Compulsive Overreader

Along with borderline hypergraffia, my other literary disorder is -- I'm a compulsive overreader. I'd like to say that I'm trying to get it under control, but I'm clearly not. Check out the archives here to find what I'm reading and what I think of it. If you came here directly through blogger --if your page has no yellow frames and no pretty pic of me in the top left corner -- you may want to visit my main site at, where you can read this blog and much much more.


I'm Trudy Morgan-Cole, a writer from St. John's, Newfoundland, Canada. My books include "The Violent Friendship of Esther Johnson," "Esther: A Story of Courage," and "Deborah and Barak." I'm also a married mom of two, a teacher in an adult-ed program, and a Christian of the Seventh-day Adventist kind.

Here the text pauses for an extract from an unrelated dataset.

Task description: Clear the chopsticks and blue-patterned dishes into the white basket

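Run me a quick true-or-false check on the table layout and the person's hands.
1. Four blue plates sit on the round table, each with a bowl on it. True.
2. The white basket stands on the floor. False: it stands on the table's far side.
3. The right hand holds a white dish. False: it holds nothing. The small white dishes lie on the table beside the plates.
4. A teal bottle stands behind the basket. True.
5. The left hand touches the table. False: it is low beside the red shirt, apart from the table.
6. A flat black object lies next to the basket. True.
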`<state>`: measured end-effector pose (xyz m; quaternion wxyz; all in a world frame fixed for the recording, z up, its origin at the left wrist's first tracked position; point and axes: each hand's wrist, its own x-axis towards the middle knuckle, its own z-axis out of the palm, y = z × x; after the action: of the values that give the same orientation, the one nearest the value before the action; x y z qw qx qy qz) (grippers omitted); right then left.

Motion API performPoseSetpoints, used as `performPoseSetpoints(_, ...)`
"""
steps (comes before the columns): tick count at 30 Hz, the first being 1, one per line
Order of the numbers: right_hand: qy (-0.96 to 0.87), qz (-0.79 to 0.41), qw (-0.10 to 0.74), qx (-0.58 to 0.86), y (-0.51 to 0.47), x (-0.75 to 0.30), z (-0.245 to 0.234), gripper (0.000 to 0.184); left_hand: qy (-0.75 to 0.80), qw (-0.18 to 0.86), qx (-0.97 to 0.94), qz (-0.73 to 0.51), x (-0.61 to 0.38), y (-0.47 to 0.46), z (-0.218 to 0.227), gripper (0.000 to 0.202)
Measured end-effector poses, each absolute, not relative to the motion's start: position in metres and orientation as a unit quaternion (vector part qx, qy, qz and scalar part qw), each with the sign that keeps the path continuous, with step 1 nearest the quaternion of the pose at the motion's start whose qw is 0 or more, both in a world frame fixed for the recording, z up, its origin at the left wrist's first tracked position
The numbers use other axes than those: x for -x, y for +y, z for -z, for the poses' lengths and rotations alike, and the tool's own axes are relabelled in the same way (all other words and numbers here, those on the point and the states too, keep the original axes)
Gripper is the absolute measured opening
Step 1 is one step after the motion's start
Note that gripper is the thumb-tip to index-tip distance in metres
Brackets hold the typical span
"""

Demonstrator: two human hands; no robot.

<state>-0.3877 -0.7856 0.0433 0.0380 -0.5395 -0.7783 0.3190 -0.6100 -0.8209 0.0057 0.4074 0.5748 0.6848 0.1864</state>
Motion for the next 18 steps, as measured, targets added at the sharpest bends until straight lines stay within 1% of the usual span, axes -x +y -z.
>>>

I blog about writing, reading, parenting, teaching, spirituality, and shiny things that catch my eye.

Friday, September 15, 2006

The Big Over Easy, by Jasper Fforde

The Big Over Easy is the first book in the new "Nursery Crime" series by Jasper Fforde, the almost unbelievably witty and inventive author of The Eyre Affair and other books featuring the time-travelling literary operative Thursday Next.

I think Jasper Fforde is one of those authors you just "get" or you don't. If you don't enjoy his particular convoluted humour packed full of literary and cultural references and in-jokes, there's no point trying to learn to like it. If, on the other hand, you like one Jasper Fforde, you'll probably like them all. I enjoyed the Thursday Next books so much I was a little wary to immerse myself in Fforde's new world, but Jason's review was so enthusiastic I knew I'd probably enjoy it.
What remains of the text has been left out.